As of midday yesterday, more than 1,200 people had signed, they said, adding that group representatives had attended a meeting with legislative caucus whips on Monday.
“To our dismay, Democratic Progressive Party legislators, who are the majority at the legislature, went ahead and passed their own version of the bill without further negotiations with other caucuses,” the foundation said. “Their version would only extend the paid leave for fathers to seven days. Employers would only pay for five days of the leave, while the government would make up the rest.”
Seven days paid leave would put fathers in a bind, rather than helping them, the foundation said.

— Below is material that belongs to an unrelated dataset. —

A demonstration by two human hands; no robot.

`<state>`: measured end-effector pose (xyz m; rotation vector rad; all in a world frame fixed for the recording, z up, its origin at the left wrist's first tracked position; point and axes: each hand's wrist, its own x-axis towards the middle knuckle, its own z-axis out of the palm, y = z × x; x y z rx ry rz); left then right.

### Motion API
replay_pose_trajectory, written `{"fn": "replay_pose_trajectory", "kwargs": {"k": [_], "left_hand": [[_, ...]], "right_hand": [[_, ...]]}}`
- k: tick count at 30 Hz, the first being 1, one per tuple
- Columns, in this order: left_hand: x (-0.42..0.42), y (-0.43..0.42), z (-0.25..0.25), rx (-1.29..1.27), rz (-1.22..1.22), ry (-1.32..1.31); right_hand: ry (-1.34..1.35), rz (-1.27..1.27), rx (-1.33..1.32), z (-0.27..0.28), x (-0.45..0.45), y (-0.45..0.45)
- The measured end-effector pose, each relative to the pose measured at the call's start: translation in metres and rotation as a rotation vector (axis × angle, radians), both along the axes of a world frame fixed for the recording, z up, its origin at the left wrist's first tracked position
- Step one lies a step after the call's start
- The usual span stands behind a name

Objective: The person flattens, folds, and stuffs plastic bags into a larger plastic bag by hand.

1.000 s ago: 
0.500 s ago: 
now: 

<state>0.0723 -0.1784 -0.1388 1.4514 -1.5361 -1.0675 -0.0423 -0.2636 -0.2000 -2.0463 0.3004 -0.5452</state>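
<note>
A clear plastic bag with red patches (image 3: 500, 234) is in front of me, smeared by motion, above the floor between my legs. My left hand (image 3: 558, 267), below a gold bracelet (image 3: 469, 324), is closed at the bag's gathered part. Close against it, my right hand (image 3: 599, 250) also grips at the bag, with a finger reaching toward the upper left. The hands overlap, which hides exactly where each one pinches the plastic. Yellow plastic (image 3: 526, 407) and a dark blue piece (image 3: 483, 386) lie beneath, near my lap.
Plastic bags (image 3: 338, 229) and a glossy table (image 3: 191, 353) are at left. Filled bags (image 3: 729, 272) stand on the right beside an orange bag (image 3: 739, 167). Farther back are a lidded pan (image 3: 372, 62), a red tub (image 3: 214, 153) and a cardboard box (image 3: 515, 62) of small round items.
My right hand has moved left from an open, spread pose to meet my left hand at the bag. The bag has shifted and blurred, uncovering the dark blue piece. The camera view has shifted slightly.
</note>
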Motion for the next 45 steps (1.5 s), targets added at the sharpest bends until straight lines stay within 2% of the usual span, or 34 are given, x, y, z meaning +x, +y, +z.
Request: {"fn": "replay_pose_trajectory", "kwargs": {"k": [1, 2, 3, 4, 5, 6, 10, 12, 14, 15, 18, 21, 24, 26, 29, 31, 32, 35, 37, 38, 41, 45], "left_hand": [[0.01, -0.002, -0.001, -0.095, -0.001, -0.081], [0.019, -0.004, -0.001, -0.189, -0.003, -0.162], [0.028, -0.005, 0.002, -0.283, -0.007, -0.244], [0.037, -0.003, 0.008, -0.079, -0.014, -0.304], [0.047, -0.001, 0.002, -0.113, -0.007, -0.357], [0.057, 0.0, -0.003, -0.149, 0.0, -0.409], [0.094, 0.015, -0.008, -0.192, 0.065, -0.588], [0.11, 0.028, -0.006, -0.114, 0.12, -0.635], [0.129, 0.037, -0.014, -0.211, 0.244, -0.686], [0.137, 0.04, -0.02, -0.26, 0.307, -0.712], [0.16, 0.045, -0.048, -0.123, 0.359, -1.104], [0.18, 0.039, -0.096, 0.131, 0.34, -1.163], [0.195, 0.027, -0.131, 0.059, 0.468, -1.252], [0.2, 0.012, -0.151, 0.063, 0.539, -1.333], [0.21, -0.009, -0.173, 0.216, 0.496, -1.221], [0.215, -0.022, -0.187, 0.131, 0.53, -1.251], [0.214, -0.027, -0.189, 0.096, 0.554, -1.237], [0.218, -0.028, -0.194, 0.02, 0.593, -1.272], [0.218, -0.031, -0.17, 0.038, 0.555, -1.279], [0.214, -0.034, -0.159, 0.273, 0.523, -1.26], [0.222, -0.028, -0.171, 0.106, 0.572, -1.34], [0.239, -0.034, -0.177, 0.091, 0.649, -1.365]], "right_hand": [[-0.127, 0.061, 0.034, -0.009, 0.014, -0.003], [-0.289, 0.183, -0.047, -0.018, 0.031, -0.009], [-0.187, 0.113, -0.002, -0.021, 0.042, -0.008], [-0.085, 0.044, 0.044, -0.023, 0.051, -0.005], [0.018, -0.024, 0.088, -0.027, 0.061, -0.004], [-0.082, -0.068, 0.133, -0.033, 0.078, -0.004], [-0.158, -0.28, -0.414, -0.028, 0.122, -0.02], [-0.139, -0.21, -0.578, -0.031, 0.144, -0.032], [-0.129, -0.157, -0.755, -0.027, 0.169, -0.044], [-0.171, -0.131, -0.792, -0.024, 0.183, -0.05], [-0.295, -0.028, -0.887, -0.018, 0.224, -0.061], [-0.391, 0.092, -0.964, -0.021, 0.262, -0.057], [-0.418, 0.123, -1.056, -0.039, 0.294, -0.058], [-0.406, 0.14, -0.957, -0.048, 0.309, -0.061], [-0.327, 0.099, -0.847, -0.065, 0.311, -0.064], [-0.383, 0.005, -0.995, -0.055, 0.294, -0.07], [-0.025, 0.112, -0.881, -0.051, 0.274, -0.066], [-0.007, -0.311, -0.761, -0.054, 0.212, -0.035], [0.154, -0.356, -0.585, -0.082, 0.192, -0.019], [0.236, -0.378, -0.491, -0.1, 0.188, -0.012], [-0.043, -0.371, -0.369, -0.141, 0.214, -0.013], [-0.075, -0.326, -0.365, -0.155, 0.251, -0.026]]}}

“If they want to be at every prenatal checkup with their spouse, they would have to go to work once the child is born. If they want to take care of their spouse and children after childbirth, they cannot be at every checkup. However, the law gives pregnant women seven days paid leave for pregnancy checkups and eight weeks of maternity leave,” it said. “The shows that the act has essentially reaffirmed the notion that pregnancy and childbirth are a woman’s duty and a man’s limited participation in these matters is normal. Husbands seeking a full participation before, during and after childbirth must then do so at their own expense or use parental leave.”
In addition to prenatal checkups, couples need to make a lot of preparations before childbirth, from taking prenatal classes, consulting doctors and childcare specialists to redecorating their home, the Birth Reform Alliance said in a statement.
“If the Ministry of Labor thinks seven days of paid leave for fathers is enough and they can decide for themselves if they want to spend more time with their wives before or after childbirth, then should the ministry not extend the paid leave to parental leave as well?” the alliance said.
Numerous studies have shown that more spousal participation during pregnancy helps lower the risk of women experiencing postpartum depression, it said, adding that risks of experiencing postpartum depression are two to four times higher for those who do not receive adequate spousal support.